Cameron Mowat’s beautifully poised production starts off looking like a folk pub story-telling session, with actor Andy Clark and fellow performer Kevin Lennon, here in his sound designer guise, wielding banjo and guitar as the audience enter. It’s a deceptively comforting opening, with Clark’s young fisher-man sucker-punching us even more as he begins what appears to be a campfire shaggy dog yarn about his working day.

From his opening yawn, the fisher-man’s descriptions of his vividly hum-drum world are comically ribald thumb-nail sketches translated into routines worthy of Under Milk Wood. His old Ma’, the girl he fancies and the tough, weather-beaten bruisers he works besides below deck are all in the mix.

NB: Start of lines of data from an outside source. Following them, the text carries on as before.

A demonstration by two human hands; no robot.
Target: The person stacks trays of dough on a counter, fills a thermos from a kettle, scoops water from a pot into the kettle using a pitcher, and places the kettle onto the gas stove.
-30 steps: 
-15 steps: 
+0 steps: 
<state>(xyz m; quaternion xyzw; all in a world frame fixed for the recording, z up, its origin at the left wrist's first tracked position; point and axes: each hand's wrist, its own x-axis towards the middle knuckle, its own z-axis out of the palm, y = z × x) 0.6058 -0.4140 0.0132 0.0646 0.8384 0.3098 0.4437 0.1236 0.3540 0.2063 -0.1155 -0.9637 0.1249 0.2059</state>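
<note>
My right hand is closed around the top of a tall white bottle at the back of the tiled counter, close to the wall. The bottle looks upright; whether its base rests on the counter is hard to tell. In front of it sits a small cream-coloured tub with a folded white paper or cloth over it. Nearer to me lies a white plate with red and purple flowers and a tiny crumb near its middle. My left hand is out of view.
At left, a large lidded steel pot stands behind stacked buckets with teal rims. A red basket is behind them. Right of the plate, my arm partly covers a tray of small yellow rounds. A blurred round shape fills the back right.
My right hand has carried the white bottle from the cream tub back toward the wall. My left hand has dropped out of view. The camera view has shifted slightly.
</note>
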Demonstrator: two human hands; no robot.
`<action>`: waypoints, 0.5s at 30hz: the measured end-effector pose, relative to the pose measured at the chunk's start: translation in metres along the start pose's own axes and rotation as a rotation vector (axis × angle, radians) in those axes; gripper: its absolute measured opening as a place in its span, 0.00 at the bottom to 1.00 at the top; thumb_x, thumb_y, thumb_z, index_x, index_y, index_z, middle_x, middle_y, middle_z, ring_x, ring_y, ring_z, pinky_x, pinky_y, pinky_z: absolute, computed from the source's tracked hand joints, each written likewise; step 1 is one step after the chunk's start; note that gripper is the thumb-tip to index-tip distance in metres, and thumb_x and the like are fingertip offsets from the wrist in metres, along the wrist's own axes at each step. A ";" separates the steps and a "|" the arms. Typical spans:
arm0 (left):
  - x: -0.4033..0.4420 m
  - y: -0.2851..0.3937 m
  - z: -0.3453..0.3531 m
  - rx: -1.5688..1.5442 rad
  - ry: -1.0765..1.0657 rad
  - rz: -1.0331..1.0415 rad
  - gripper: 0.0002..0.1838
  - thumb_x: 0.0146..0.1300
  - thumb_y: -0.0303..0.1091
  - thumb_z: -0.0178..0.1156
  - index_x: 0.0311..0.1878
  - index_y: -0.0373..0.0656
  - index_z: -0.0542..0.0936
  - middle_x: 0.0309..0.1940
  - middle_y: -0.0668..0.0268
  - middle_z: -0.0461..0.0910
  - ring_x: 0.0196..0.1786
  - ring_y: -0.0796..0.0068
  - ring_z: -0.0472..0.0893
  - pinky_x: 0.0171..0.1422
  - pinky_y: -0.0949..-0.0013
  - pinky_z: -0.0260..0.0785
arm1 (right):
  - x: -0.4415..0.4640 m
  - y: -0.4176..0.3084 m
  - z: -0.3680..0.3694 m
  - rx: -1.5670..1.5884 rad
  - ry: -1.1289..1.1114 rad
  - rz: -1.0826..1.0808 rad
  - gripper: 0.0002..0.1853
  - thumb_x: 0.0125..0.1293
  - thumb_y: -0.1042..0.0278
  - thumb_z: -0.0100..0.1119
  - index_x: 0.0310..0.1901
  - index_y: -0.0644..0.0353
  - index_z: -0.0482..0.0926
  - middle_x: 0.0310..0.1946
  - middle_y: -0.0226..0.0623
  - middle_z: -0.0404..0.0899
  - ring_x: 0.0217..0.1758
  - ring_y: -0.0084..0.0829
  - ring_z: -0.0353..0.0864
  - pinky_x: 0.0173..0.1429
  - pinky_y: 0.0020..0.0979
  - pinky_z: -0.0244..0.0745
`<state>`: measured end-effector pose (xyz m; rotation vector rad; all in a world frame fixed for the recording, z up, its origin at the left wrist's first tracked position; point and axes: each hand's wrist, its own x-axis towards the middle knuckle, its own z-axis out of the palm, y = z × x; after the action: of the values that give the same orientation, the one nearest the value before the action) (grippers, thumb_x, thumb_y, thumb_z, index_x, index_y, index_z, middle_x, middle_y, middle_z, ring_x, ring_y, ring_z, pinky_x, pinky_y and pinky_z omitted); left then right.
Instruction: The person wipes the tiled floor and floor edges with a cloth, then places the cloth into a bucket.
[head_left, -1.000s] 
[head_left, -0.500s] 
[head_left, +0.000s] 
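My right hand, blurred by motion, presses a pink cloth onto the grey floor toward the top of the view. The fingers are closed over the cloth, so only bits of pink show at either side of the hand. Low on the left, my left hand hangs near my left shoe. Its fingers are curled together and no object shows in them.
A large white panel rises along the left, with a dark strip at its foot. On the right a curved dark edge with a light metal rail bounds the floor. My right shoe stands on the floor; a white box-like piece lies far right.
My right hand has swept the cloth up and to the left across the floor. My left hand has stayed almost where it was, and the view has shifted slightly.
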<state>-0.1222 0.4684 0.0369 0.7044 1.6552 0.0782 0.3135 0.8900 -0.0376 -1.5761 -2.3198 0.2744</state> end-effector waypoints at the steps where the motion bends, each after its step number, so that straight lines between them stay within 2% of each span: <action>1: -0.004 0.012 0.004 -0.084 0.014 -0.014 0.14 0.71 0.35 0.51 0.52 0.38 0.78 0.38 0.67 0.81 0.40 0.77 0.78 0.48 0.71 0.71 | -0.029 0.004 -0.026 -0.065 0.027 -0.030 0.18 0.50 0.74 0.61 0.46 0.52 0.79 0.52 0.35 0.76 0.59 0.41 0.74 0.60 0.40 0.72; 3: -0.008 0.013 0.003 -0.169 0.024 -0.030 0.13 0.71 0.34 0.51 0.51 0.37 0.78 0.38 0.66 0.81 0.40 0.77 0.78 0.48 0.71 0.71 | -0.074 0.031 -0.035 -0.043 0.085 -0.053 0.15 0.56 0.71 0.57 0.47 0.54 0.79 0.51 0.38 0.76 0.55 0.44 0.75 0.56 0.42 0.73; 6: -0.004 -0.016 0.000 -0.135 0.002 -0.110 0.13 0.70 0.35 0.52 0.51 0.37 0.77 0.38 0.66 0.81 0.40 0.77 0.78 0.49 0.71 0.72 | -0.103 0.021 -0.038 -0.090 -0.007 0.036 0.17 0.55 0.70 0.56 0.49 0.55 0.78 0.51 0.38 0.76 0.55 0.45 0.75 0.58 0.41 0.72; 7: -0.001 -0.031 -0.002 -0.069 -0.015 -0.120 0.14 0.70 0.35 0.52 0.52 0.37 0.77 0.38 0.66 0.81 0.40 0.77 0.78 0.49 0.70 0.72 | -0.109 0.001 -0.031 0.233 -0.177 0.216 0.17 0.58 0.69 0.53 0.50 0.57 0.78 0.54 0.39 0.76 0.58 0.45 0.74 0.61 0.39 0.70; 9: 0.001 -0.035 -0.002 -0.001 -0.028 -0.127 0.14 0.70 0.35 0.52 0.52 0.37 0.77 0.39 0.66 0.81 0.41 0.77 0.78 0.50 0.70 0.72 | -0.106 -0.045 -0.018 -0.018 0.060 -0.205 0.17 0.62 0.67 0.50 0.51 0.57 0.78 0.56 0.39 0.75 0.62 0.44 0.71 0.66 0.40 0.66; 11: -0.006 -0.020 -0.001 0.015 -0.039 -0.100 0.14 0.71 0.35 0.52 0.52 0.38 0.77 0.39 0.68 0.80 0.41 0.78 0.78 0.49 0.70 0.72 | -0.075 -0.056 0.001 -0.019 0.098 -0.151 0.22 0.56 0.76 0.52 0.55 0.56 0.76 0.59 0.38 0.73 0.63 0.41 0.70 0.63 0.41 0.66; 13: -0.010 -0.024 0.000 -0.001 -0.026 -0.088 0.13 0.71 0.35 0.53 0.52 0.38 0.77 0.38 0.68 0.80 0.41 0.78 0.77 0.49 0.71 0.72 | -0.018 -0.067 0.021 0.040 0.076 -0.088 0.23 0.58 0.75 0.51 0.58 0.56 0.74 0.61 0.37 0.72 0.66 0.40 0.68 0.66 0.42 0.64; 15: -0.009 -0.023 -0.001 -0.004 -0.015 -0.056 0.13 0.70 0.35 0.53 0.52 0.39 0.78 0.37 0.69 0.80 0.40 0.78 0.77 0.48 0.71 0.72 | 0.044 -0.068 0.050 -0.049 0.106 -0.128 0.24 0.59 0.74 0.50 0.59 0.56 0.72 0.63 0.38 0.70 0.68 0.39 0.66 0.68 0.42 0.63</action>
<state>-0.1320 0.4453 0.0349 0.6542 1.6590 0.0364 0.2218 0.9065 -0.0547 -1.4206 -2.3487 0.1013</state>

The re-enactment of the final scene of Titanic is a work of art in itself. Once the tide turns, however, the young man’s life hangs perilously in the balance.

Mowat, Clark, Lennon and the rest of the 10ft Tall team have breathed enough fresh life into Jonasson’s text, first seen in Maley’s version at Oran Mor in Glasgow a few years back, for it to be able to claim modern classic status. The localised demotic is vital here to make it even richer in a production which, seen in a venue that is clearly Aberdeen’s greatest artistic secret (hands off, property developers), shows off the full potential of investing in grassroots artistic activity in the north-east.